In both studies, individuals who had received at least one vaccination—a flu shot in one study, and a pneumonia vaccine with or without a flu shot in the second—were less likely to be diagnosed with Alzheimer’s later in life. While the studies are slightly different, their similar conclusions suggest that vaccines may play a broader role in strengthening a person’s lifelong resistance to some diseases.
Both teams are working to determine the biological mechanisms that explain their findings, but they do have some preliminary thoughts. [Geneticist Svetlana] Ukraintseva, speaking to MedPage Today, proposes that because so many different types of pathogens have been implicated in Alzheimer’s, including viruses, bacteria, and fungi, vaccines could provide benefits simply by keeping people protected from the more general wear and tear of life.

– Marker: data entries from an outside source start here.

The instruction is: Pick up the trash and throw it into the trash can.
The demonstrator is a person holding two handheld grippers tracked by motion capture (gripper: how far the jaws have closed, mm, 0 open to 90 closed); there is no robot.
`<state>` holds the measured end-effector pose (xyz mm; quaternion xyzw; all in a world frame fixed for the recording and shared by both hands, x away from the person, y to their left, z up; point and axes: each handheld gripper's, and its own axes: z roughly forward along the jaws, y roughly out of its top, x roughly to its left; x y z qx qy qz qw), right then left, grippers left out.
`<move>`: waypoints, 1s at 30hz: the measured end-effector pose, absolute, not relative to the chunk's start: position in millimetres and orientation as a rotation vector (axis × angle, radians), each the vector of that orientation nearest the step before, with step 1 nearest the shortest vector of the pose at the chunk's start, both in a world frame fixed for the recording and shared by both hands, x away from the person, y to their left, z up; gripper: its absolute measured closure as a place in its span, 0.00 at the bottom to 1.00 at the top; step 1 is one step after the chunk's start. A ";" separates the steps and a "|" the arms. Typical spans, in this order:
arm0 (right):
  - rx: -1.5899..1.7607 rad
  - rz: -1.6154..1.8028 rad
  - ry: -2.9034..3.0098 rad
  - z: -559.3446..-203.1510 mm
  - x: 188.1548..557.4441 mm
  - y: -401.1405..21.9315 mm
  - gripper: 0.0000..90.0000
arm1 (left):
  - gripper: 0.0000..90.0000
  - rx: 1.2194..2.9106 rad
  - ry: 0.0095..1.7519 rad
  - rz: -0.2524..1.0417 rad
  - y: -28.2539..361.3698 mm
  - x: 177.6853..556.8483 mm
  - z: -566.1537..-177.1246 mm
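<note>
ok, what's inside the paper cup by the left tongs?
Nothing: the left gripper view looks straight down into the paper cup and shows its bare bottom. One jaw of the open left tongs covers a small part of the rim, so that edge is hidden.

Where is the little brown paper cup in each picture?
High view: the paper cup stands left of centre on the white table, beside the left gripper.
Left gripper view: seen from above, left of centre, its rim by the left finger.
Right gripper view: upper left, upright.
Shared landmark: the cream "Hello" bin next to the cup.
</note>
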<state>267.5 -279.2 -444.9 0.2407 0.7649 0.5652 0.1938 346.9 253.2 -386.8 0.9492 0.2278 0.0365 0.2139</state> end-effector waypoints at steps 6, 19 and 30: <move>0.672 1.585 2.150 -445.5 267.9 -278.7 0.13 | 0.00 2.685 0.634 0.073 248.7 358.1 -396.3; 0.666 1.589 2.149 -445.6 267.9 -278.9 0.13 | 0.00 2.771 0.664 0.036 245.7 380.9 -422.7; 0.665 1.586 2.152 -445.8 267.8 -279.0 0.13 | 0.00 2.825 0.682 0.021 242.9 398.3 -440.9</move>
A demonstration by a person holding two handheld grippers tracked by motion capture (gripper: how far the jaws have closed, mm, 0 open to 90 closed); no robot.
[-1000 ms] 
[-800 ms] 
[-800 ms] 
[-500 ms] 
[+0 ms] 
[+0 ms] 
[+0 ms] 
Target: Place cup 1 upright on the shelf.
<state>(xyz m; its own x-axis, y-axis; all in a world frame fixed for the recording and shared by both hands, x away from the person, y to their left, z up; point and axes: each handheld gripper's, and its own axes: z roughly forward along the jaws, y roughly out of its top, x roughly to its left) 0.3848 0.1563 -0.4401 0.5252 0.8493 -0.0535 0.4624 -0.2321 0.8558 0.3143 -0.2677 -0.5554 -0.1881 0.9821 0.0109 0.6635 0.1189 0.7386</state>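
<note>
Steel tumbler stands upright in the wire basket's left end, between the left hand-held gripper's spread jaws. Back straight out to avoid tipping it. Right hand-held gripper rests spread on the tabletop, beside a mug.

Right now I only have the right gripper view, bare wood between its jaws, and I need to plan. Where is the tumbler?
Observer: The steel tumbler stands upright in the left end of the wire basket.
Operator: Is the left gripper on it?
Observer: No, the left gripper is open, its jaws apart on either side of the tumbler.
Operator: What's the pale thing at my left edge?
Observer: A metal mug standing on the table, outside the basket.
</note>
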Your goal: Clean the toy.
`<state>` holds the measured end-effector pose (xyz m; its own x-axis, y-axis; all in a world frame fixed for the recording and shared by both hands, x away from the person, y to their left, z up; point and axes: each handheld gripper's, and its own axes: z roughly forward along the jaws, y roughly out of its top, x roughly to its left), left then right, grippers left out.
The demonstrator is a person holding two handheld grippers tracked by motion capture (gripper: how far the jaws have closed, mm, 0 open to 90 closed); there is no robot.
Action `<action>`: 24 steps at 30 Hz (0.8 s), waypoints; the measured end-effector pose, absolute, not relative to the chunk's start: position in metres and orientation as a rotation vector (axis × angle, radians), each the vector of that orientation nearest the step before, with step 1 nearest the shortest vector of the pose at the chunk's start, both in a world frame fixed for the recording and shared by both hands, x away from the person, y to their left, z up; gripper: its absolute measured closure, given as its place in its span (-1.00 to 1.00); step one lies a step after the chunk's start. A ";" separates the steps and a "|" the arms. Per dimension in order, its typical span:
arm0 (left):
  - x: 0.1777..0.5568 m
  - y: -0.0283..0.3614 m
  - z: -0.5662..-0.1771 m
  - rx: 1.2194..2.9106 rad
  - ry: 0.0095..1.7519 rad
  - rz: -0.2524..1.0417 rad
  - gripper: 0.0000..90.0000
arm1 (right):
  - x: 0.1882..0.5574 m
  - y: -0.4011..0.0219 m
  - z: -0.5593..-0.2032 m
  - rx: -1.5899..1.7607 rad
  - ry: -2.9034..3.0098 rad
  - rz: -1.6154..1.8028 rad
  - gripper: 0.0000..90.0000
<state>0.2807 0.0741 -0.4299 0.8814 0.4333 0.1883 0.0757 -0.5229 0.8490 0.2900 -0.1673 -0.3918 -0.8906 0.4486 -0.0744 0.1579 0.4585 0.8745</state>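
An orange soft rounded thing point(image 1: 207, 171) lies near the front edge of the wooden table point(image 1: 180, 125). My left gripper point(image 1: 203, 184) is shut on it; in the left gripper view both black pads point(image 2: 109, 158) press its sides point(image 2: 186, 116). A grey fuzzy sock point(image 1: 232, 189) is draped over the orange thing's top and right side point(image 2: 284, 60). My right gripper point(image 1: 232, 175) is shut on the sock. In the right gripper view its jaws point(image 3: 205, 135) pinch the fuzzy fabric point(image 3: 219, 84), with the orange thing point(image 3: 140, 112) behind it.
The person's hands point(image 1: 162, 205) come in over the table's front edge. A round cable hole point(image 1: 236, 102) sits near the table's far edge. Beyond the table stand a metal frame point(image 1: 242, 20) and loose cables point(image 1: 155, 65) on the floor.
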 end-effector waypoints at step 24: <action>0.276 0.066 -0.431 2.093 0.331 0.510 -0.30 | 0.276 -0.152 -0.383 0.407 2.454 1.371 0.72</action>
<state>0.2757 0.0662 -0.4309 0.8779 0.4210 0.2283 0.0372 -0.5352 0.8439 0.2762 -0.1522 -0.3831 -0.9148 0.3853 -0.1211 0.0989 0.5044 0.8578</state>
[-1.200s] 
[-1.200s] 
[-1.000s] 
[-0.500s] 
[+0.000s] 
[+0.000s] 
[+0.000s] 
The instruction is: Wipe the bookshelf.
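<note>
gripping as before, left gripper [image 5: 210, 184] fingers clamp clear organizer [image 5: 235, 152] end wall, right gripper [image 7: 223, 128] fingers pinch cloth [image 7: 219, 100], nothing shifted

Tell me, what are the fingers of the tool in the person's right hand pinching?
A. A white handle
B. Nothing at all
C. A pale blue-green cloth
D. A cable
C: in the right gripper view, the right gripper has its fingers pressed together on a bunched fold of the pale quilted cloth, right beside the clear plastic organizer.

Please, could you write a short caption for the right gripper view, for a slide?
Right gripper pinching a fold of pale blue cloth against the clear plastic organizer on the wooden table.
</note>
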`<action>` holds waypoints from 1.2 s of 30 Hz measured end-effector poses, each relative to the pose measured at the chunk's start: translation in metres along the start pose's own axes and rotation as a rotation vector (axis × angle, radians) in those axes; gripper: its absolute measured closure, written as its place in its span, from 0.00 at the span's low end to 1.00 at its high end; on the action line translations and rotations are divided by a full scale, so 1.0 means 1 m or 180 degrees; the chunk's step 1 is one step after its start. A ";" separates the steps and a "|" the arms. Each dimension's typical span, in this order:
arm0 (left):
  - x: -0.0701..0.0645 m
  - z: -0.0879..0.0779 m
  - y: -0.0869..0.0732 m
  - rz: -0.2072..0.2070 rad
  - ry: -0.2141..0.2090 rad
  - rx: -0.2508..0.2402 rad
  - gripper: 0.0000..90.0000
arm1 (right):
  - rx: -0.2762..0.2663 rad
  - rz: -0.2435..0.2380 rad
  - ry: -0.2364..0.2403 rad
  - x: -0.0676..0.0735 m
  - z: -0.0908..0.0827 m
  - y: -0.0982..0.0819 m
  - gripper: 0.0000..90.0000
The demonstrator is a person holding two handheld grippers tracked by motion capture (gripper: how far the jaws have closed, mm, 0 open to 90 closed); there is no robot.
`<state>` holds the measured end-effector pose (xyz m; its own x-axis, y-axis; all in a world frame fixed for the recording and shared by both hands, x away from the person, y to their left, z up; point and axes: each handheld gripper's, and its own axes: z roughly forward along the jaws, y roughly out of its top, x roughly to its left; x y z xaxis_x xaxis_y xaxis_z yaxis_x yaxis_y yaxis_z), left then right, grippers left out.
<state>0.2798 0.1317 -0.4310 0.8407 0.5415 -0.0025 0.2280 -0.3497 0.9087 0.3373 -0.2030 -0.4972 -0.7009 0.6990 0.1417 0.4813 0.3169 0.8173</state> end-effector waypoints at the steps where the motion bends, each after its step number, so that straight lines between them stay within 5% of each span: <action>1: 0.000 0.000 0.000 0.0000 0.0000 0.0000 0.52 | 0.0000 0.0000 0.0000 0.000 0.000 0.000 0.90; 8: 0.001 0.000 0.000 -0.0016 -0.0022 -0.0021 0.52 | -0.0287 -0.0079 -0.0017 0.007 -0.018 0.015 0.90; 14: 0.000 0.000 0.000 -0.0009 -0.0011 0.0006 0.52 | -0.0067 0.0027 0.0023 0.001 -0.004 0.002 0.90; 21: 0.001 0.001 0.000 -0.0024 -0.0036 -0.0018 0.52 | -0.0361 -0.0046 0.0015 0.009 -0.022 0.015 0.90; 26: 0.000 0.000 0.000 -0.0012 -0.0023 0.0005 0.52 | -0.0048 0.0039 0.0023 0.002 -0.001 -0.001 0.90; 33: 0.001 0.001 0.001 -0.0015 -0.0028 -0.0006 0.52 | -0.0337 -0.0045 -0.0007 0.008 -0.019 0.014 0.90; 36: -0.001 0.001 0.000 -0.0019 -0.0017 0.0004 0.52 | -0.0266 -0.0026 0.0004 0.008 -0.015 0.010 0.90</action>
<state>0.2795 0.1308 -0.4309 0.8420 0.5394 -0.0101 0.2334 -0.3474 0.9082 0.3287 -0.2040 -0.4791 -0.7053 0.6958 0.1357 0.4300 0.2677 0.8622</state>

[B]ecause both the flu and pneumonia are known to have effects on the brain, reducing the amount of times one is exposed to them over the course of a life would keep the immune systems primed and protective for longer. Maria Carrillo, chief science officer of the Alzheimer’s Association who was not involved in either study, tells NPR, “every time you have one of these infections you may experience a challenge to your memory and thinking.”